# My red footed tortoises



## MeTaLerke (Jul 20, 2009)

Our carbonaria's:


----------



## tortoisenerd (Jul 20, 2009)

Awww thanks for sharing. So cute!


----------



## Isa (Jul 20, 2009)

Sooo cute 
Thanks for sharing the beautiful pictures!


----------



## Candy (Jul 20, 2009)

Just adorable. I loved all of the pictures of your Redfoots. The second from the last one is good enough to be a contender for the calendar.


----------



## Crazy1 (Jul 20, 2009)

Thank you for sharing your pics with us. Your RF are beautiful but look a little dry? Hows your humidity? Just me being nosy.


----------



## MeTaLerke (Jul 21, 2009)

Crazy1 said:


> Thank you for sharing your pics with us. Your RF are beautiful but look a little dry? Hows your humidity? Just me being nosy.



Humidity is about 80%+ during the day and 90+ at night (i use a humidity controller!)


----------



## Chewbecca (Jul 21, 2009)

aw!
They're adorable!


----------



## tortoisenerd (Jul 21, 2009)

Is the humidity measured at the substrate level? Wow that must be tricky to maintain even with the controller.


----------



## MeTaLerke (Jul 22, 2009)

tortoisenerd said:


> Is the humidity measured at the substrate level? Wow that must be tricky to maintain even with the controller.
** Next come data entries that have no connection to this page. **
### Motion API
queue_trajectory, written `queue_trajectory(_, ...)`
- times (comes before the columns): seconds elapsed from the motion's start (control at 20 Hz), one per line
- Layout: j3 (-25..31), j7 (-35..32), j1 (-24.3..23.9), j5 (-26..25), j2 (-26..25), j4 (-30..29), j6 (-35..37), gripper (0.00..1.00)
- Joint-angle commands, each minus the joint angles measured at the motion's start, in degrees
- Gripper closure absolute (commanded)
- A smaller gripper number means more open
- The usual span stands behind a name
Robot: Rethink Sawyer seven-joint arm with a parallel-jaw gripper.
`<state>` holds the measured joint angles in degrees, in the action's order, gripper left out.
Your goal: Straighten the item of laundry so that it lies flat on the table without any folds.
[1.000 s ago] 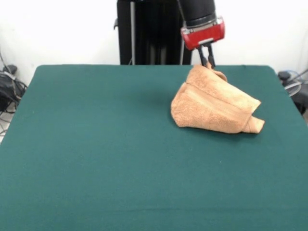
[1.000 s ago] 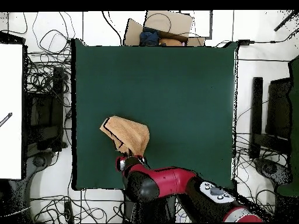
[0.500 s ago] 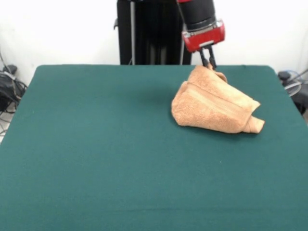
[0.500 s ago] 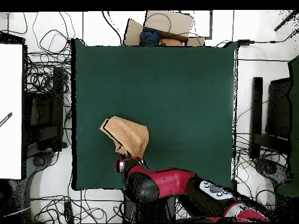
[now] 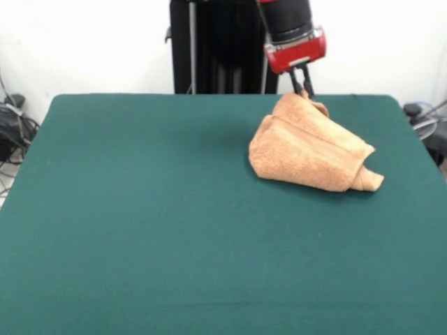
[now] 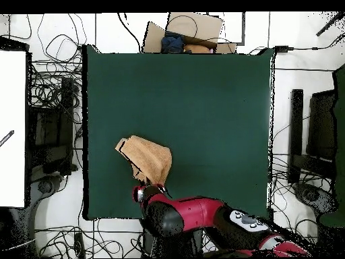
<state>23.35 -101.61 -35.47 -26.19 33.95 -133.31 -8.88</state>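
The orange-tan towel [image 5: 312, 153] lies bunched and folded on the dark green table [image 5: 140, 223] at its far right part, near the robot's side. My gripper [image 5: 302, 91] hangs from the red and black arm and is shut on the towel's far corner, which it holds lifted a little off the table. In the overhead view the towel [image 6: 149, 156] is at the table's [image 6: 215, 114] lower left, and the arm [image 6: 175, 216] covers the gripper.
The black pedestal [image 5: 216, 45] stands behind the table's far edge. Cables and dark equipment [image 6: 50, 128] lie around the table. A cardboard box [image 6: 192, 30] sits beyond the table's top edge in the overhead view. A white board [image 6: 12, 128] stands at the left.
The gripper has drawn slightly up and toward the robot's side with the towel's corner. The towel has shifted a little with it.
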Motion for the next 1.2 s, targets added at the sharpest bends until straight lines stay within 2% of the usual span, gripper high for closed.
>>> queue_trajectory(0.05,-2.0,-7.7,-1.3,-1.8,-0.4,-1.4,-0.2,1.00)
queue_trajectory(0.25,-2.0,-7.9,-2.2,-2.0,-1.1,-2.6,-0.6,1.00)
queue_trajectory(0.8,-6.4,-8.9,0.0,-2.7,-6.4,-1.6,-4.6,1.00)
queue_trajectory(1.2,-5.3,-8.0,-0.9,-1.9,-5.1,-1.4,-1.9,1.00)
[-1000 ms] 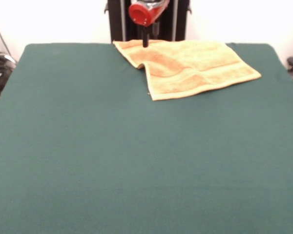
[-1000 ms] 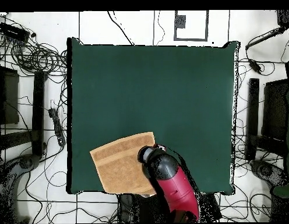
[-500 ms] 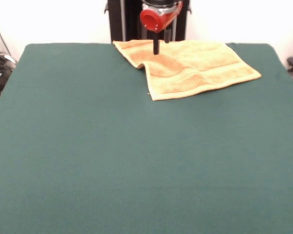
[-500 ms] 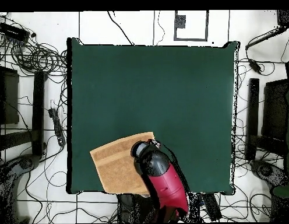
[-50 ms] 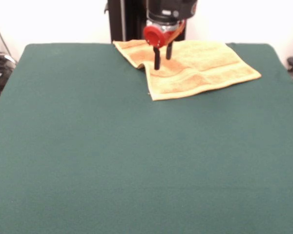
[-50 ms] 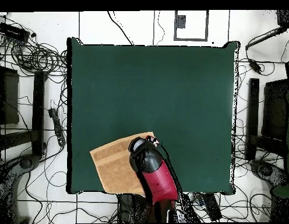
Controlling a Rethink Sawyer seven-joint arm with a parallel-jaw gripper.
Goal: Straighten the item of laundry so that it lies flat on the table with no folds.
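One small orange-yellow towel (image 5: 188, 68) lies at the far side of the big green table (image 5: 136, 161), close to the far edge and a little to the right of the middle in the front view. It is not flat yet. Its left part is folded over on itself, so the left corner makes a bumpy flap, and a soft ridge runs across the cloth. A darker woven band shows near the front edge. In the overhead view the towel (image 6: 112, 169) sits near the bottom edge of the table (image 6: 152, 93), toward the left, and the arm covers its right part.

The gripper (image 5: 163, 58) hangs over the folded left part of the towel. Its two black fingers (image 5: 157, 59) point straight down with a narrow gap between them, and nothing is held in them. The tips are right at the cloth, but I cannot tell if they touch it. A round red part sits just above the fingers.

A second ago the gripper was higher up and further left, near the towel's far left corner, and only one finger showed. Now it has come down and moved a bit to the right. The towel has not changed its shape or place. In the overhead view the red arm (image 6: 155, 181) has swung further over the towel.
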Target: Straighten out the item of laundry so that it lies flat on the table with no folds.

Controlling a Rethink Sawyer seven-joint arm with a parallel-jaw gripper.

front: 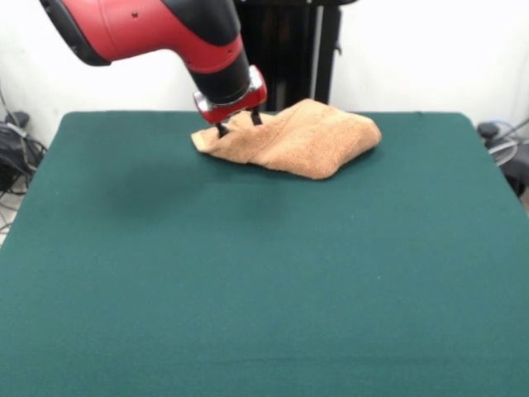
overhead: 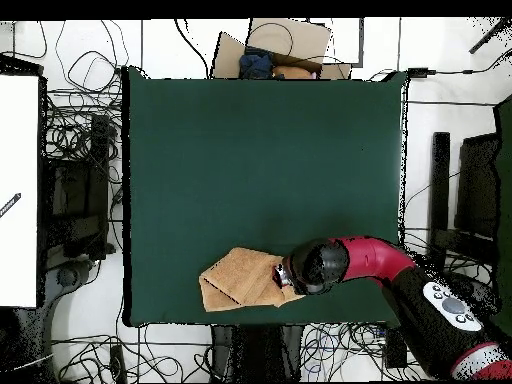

It's measured at the substrate level, it's a system with sprinklers. There are people over here that do 80%+ with a mistmaker in the water dish, but i don't use that system.


----------



## MeTaLerke (Aug 13, 2009)

Eating time!


----------



## Stazz (Aug 13, 2009)

What stunning pics ! They're such good looking redfoots  Such cute babies man


----------



## Isa (Aug 13, 2009)

Adorable


----------



## gummybearpoop (Aug 13, 2009)

Cute redfoots!


----------



## MeTaLerke (Nov 19, 2009)

new pictures from my biggest redfoot


----------



## dreadyA (Nov 19, 2009)

Your torts are beautiful. The older one has awesome head markings!


----------



## Jacqui (Nov 19, 2009)

I thought they all had cute head markings. I notice that even tho the first bunch the substrate looked a little dry, it wasn't by the end pictures. Maybe the first ones were taken at the dryest peak? A simply lovely group!


----------



## Madortoise (Nov 19, 2009)

Nice pictures!


----------



## Shalon (Nov 19, 2009)

So Cute! Make me wish I could get a young one to go with Edna


----------



## MeTaLerke (Nov 19, 2009)

Jacqui said:


> I thought they all had cute head markings. I notice that even tho the first bunch the substrate looked a little dry, it wasn't by the end pictures. Maybe the first ones were taken at the dryest peak? A simply lovely group!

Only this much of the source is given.